SABESP. Estação de Tratamento de Água Guaraú. 2006.
Ministério da Saúde. Portaria 518, de 25 de março de 2004
E.T.E
O tratamento consiste na remoção de poluentes do esgoto. O método a ser utilizado depende das características físicas, químicas e biológicas do esgoto.
Na Região Metropolitana de São Paulo, o método utilizado nas grandes estações de tratamento é por lodos ativados, onde há uma fase líquida e outra sólida que compreende o lodo.
O método por lodos ativados foi desenvolvido na Inglaterra em 1914. Ele é amplamente utilizado para tratamento de esgotos domésticos e industriais. O trabalho consiste num sistema no qual uma massa biológica cresce, forma flocos e é continuamente recirculada e colocada em contato com a matéria orgânica sempre com a presença de oxigênio (aeróbio).

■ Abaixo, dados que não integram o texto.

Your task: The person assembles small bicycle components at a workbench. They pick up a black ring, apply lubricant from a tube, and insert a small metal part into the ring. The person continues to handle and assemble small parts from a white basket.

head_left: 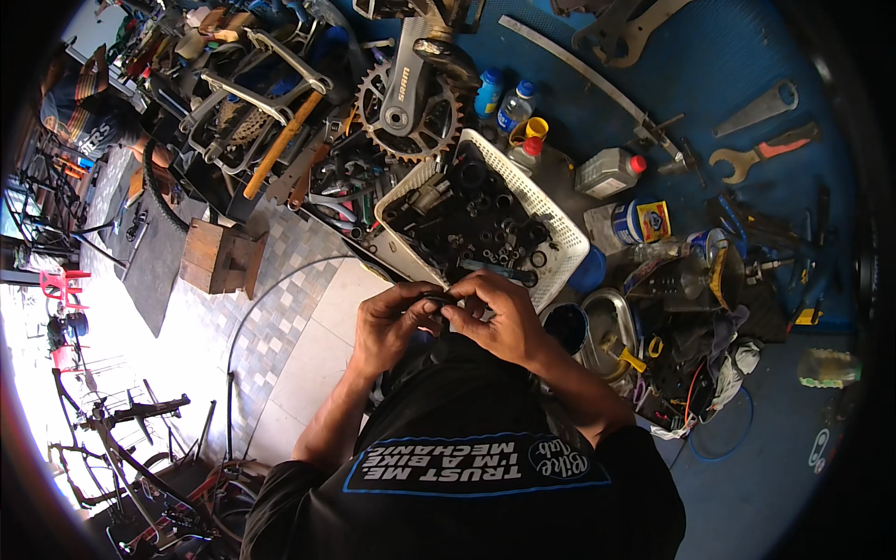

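Note:
Both my hands meet at the middle, close to my body, over the near edge of a white plastic basket (551, 210). My left hand (397, 315) pinches a small dark part (437, 301), perhaps a ring or fitting; its exact kind is too small to tell. The fingertips of my right hand (495, 313) close on the same part from the other side. Inside the basket lie several small dark rings, nuts and metal bike fittings (504, 247). Beyond it stands a bicycle crankset (401, 112) with its toothed chainring.
Bottles, including a grey one with a red cap (611, 173), stand right of the basket. A round metal tray (611, 327) lies nearer. Wrenches (765, 154) hang on the blue wall. Left are hand tools, a wooden block (213, 257), a thin cable (233, 350) and bike frames (103, 420). Another person (89, 117) is far left.

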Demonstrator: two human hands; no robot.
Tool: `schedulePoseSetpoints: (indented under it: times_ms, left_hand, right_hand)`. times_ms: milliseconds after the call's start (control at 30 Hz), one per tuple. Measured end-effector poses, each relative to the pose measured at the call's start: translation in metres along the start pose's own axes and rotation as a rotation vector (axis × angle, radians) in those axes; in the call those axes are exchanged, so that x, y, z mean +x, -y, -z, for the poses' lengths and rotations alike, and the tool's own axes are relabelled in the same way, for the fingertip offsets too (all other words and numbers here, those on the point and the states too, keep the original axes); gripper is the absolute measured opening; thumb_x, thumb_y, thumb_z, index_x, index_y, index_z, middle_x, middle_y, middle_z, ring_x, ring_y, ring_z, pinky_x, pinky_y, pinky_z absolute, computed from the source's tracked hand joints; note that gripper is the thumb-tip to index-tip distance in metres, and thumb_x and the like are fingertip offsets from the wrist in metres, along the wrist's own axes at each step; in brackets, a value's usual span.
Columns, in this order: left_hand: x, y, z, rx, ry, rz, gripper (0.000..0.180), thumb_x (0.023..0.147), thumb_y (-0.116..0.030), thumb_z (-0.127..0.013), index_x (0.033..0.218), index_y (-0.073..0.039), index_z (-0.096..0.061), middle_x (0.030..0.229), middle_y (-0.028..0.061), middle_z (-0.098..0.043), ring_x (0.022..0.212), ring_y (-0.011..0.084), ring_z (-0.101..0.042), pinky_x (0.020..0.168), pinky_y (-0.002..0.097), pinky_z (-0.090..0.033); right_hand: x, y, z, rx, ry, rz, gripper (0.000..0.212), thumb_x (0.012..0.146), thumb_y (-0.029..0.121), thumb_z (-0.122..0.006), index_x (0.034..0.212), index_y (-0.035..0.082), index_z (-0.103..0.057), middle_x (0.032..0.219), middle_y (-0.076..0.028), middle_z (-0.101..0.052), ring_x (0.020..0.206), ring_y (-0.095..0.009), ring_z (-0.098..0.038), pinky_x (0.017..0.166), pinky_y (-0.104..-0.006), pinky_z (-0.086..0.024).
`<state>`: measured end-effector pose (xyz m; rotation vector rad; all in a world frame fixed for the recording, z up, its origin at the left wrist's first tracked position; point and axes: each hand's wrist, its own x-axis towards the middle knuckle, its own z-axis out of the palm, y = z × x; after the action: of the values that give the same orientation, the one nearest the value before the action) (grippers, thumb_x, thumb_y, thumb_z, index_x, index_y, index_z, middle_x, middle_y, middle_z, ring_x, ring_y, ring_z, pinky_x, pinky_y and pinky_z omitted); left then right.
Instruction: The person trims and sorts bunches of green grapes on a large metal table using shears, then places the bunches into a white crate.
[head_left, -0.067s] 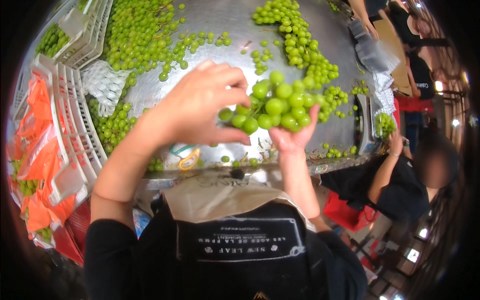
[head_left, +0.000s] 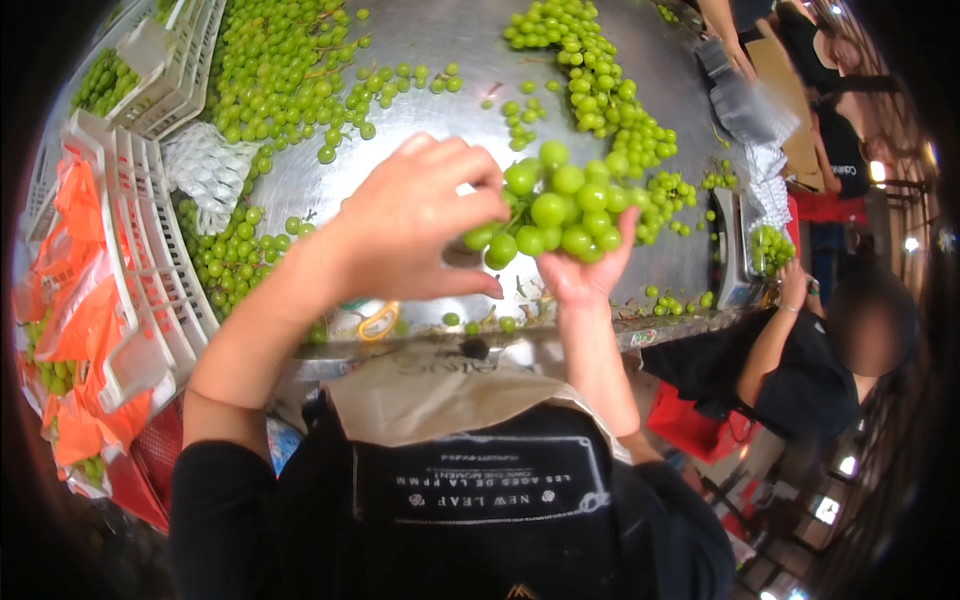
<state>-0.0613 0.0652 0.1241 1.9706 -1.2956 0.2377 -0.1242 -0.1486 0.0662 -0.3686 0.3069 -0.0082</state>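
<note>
A bunch of green grapes [head_left: 565, 208] rests in my right hand [head_left: 583, 278], which holds it from below above the metal table [head_left: 440, 120]. The thumb stands up along the right side of the bunch, while the other fingers are mostly hidden beneath it. At the bunch's left end is my left hand [head_left: 415, 225], its thumb and fingers curved but apart. Its fingertips are close to the outermost grapes; whether they touch cannot be told.
Loose grapes [head_left: 275, 75] heap at the far left, and another bunch [head_left: 600, 90] lies far right. White crates [head_left: 150, 260], one with orange bags [head_left: 75, 310], line the left. Yellow-handled scissors [head_left: 380, 320] lie near the front edge. A co-worker [head_left: 800, 370] handles grapes at right beside a scale [head_left: 735, 250].
My left hand has shifted slightly right and down, covering the leftmost grapes of the bunch. My right hand and the bunch are nearly still.
</note>
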Motion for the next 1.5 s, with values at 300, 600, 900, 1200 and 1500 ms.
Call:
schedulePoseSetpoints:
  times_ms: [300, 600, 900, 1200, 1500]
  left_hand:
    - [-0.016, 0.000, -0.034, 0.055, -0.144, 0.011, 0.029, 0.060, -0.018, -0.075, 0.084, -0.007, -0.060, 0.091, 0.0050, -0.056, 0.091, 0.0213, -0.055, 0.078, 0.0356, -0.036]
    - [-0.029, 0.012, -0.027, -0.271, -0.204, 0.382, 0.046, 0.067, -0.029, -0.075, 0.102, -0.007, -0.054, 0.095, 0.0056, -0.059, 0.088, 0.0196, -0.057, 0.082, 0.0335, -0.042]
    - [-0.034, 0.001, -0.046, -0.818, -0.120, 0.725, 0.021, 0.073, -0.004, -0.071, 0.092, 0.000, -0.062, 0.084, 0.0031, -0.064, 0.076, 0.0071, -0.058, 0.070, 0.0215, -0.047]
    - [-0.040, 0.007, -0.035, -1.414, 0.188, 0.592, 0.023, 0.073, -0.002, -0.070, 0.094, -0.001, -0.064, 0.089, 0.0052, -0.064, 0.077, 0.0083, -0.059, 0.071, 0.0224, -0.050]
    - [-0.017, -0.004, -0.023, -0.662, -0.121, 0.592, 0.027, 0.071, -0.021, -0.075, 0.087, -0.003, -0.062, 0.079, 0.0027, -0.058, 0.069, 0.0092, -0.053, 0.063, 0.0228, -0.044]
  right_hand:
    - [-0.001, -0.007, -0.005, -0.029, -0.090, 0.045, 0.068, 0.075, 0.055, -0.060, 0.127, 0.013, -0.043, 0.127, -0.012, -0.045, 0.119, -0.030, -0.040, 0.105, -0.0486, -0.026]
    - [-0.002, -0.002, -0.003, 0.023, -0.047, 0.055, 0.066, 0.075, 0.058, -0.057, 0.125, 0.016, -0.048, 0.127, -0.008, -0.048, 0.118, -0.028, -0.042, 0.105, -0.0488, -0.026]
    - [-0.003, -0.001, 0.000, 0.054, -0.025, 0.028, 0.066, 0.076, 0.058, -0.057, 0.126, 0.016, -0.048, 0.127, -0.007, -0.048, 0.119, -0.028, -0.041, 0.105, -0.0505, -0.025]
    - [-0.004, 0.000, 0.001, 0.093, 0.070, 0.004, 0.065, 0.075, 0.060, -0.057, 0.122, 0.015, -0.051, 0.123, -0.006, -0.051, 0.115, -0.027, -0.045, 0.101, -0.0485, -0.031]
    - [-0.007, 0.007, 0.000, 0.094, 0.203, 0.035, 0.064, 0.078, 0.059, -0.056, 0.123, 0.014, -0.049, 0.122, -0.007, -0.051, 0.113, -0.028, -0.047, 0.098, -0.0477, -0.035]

O processo é estritamente biológico e aeróbio, no qual o esgoto bruto e o lodo ativado são misturados intimamente, agitados e aerados em unidades conhecidas como tanques de aeração. Após este procedimento, o lodo é enviado para o decantador secundário, onde a parte sólida é separada do esgoto tratado. O lodo sedimentado retorna ao tanque de aeração ou é retirado para tratamento específico.